Le groupe de Mark Zuckerberg (Facebook, Instagram, WhatsApp…) prévoit de construire un câble sous-marin de plus de 40 000 kilomètres, pour un investissement de plus de 10 milliards de dollars. Ce projet inédit, dont Meta sera le seul propriétaire et utilisateur, vise à sécuriser l’infrastructure nécessaire pour soutenir sa croissance, notamment liée à l’intelligence artificielle.
Un premier investissement de 2 milliards de dollars est déjà en cours pour le premier tronçon des travaux. Mais il faudra sans doute beaucoup de patience avant que le projet voie le jour. Les ressources pour fabriquer les câbles et les navires pour les installer sont en effet sous tension. Souvent, les navires câbliers sont réservés plusieurs années à l’avance.
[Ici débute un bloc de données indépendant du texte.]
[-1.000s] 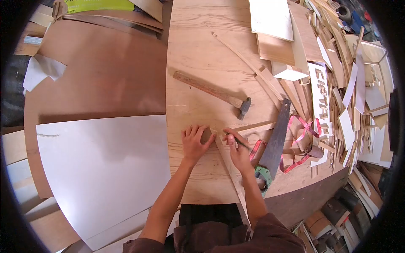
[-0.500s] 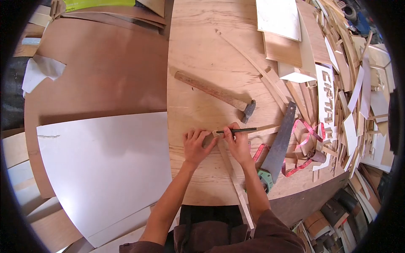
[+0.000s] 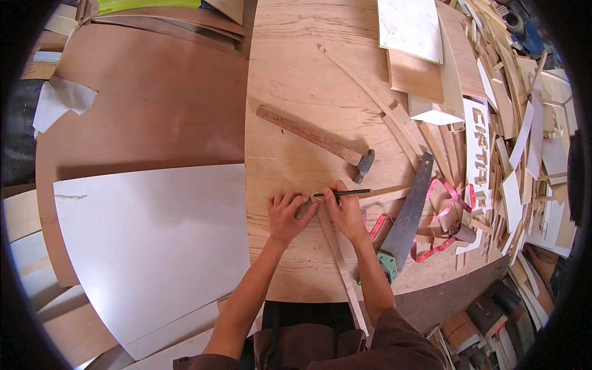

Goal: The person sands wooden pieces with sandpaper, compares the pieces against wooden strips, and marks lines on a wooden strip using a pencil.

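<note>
My right hand [image 3: 345,216] grips a dark pencil [image 3: 353,192], whose tip points left at the top end of a thin wooden strip [image 3: 340,262]. Beside that end, my left hand [image 3: 287,216] rests low on the worktop, its thumb and index finger at the strip; the exact contact is partly hidden by the fingers. The strip runs down between my forearms past the table's near edge. To the right of the pencil lies another wooden strip [image 3: 385,196]. A hammer [image 3: 311,135] with a wooden handle lies beyond my hands.
A handsaw [image 3: 409,216] with a green handle lies right of my right forearm, beside a pink measuring tape [image 3: 453,196]. White-faced boards [image 3: 410,28] are stacked at the far right. A white sheet [image 3: 157,246] lies to the left. Scrap wood [image 3: 509,92] is piled along the right side.
The pencil and my right fingers have shifted slightly left, and the pencil lies a little flatter. My left hand stays almost in place. The view has shifted slightly.
</note>
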`<state>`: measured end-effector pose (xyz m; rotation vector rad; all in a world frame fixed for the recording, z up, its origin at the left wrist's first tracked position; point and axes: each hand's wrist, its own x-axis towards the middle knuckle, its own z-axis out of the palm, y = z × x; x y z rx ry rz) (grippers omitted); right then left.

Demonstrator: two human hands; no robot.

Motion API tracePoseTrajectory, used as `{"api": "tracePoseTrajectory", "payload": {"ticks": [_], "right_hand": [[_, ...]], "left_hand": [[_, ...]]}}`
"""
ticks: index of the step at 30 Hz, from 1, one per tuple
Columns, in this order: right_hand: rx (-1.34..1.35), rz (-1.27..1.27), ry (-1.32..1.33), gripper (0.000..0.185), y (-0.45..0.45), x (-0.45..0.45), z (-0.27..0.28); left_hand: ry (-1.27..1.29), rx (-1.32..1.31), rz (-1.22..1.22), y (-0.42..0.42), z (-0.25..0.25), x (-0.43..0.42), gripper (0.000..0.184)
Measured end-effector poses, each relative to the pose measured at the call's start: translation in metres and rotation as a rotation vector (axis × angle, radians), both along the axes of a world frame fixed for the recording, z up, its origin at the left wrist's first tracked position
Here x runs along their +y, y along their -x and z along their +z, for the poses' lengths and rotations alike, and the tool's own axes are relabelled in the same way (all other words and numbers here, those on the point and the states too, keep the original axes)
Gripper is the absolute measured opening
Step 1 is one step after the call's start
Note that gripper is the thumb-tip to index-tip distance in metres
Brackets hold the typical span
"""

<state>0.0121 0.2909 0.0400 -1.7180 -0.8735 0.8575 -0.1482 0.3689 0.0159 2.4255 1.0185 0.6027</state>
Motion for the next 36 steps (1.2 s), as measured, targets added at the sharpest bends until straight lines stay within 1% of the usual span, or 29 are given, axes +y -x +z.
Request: {"api": "tracePoseTrajectory", "payload": {"ticks": [6, 10, 13, 16, 20, 23, 26, 28, 32, 34, 36], "right_hand": [[-0.02, 0.016, 0.018, 0.019, -0.006, -0.006, 0.006], [-0.045, 0.014, 0.028, 0.016, -0.014, -0.019, 0.01], [-0.071, 0.013, 0.083, 0.017, -0.017, -0.033, 0.008], [-0.021, -0.034, 0.084, 0.016, -0.015, -0.038, 0.012], [-0.026, -0.044, -0.003, 0.018, -0.007, -0.023, 0.005], [-0.024, 0.007, -0.002, 0.021, -0.003, -0.007, 0.013], [-0.038, 0.045, -0.003, 0.018, -0.001, -0.002, 0.012], [0.004, 0.059, 0.053, 0.016, -0.001, 0.0, 0.019], [0.027, 0.034, 0.04, 0.016, -0.001, -0.004, 0.016], [-0.002, 0.005, 0.001, 0.016, -0.002, -0.01, 0.007], [-0.034, -0.008, 0.023, 0.016, -0.006, -0.02, 0.001]], "left_hand": [[0.035, -0.001, 0.002, 0.0, -0.001, -0.001, 0.024], [-0.011, -0.026, 0.005, -0.001, -0.001, 0.0, 0.025], [-0.016, -0.029, 0.001, -0.001, -0.002, 0.0, 0.025], [-0.009, -0.028, 0.0, -0.001, -0.001, 0.001, 0.025], [0.0, -0.025, -0.006, -0.001, -0.001, 0.001, 0.025], [-0.022, -0.028, -0.003, -0.001, -0.001, 0.001, 0.025], [-0.026, -0.021, -0.001, -0.001, -0.001, 0.0, 0.026], [-0.022, -0.026, -0.002, 0.0, -0.003, 0.0, 0.026], [-0.021, -0.028, -0.003, 0.001, -0.005, 0.0, 0.026], [-0.018, -0.029, -0.004, 0.0, -0.003, 0.0, 0.026], [-0.015, -0.029, -0.005, 0.0, -0.002, 0.0, 0.026]]}}
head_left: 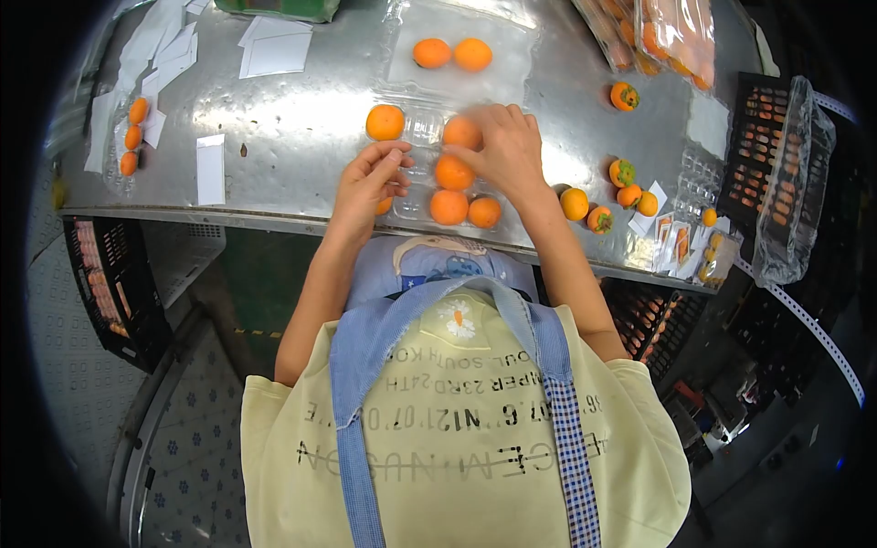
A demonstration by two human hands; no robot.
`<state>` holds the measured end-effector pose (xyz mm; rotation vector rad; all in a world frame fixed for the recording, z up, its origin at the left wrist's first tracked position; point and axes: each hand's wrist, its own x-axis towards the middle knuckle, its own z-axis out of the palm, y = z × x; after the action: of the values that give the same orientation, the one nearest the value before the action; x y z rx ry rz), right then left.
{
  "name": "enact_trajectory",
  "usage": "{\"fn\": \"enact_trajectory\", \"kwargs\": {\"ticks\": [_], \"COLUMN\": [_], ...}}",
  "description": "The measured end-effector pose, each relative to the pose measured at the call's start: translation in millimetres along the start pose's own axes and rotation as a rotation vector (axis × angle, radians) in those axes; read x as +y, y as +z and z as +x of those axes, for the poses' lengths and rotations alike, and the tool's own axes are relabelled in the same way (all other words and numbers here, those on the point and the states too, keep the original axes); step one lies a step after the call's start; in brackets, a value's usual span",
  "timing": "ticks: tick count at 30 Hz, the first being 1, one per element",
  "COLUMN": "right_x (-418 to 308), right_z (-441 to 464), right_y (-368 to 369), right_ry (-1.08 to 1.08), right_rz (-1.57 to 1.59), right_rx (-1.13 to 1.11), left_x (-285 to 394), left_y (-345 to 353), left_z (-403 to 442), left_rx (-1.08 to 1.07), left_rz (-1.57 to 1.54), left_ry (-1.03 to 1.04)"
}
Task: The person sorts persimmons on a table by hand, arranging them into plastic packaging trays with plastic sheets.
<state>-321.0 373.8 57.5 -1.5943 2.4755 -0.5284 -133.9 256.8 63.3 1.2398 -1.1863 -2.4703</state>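
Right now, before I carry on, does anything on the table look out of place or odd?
Nothing looks spilled. The printed cards lie askew, scattered at the right front corner of the table, and one green-topped fruit sits loose near the front edge, where it might roll off.

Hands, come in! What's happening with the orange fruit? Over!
Right hand at an orange fruit, grip unclear. Left hand over the clear tray, partly hiding another fruit. Nothing visibly blocking.
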Motion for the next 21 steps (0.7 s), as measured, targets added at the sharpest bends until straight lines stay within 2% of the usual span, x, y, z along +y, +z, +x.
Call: {"fn": "enact_trajectory", "kwargs": {"ticks": [3,9,18,21], "right_x": [-9.6,1.4,-3.0,3.6], "right_z": [7.9,9.5,8.9,9.5], "right_y": [-4.7,-8.0,-12.2,-8.5], "right_ry": [0.111,-0.008,0.082,0.046], "right_rz": [-0.04,0.043,0.151,0.155], "right_rx": [-0.109,-0.13,-0.19,-0.221], "left_x": [2.0,-2.2,-4.1,-4.1], "left_y": [-0.3,-4.4,-5.1,-3.8], "left_z": [-1.1,1.0,2.4,2.5], "left_rx": [-0.009,-0.023,-0.014,-0.018], "left_rz": [0.001,-0.022,-0.015,0.018], "left_ry": [-0.003,0.004,0.018,0.011]}}
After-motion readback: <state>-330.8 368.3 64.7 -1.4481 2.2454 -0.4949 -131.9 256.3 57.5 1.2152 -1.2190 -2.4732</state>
Quid de l’emplacement de ce câble, de la taille du diamètre de la Terre ? Si ce n’est pas encore définitif, les premiers plans montrent qu’il partirait des États-Unis, passerait au sud de l’Afrique, au large du cap de Bonne-Espérance, traverserait le Pacifique pour aller jusqu’en Inde, contournerait le pays avant de se diriger vers l’Australie, puis franchirait l’Atlantique pour finalement terminer sa course aux États-Unis. Ce tracé éviterait ainsi les zones de tensions géopolitiques et offrirait une capacité dédiée pour les besoins mondiaux de Meta. En parallèle, l’Inde, un marché clé pour Meta, pourrait devenir un centre stratégique pour la formation d’IA grâce à des coûts de bande passante réduits et une base d’utilisateurs en plein essor. Mais tout cela est encore à l’état de spéculations. Meta devrait dévoiler son projet courant 2025.
Vers une compétition acharnée entre entreprises privées et États ?
Derrière la course à la pose et à la gestion des câbles sous-marins, une rivalité silencieuse commence donc à se jouer entre les géants du numérique et les États. Alors que les entreprises comme Google, Meta ou Amazon investissent massivement pour sécuriser leurs propres infrastructures et répondre à leurs besoins croissants en bande passante, les gouvernements, eux, s’inquiètent de leur dépendance stratégique à ces acteurs privés.
En s’appropriant des portions importantes du réseau, ces entreprises façonnent un Internet à leur image, parfois au détriment des souverainetés nationales. Cette compétition soulève des enjeux cruciaux : qui, demain, contrôlera les « veines » numériques qui irriguent nos sociétés connectées ? Dans cette bataille, la véritable question pourrait bien être : entre intérêts économiques et sécurité nationale, qui détient vraiment les clés du pouvoir ? Et le même jeu stratégique se déroule également dans l’espace, où Elon Musk privatise peu à peu les basses couches de l’atmosphère avec ses milliers de satellites Starlink.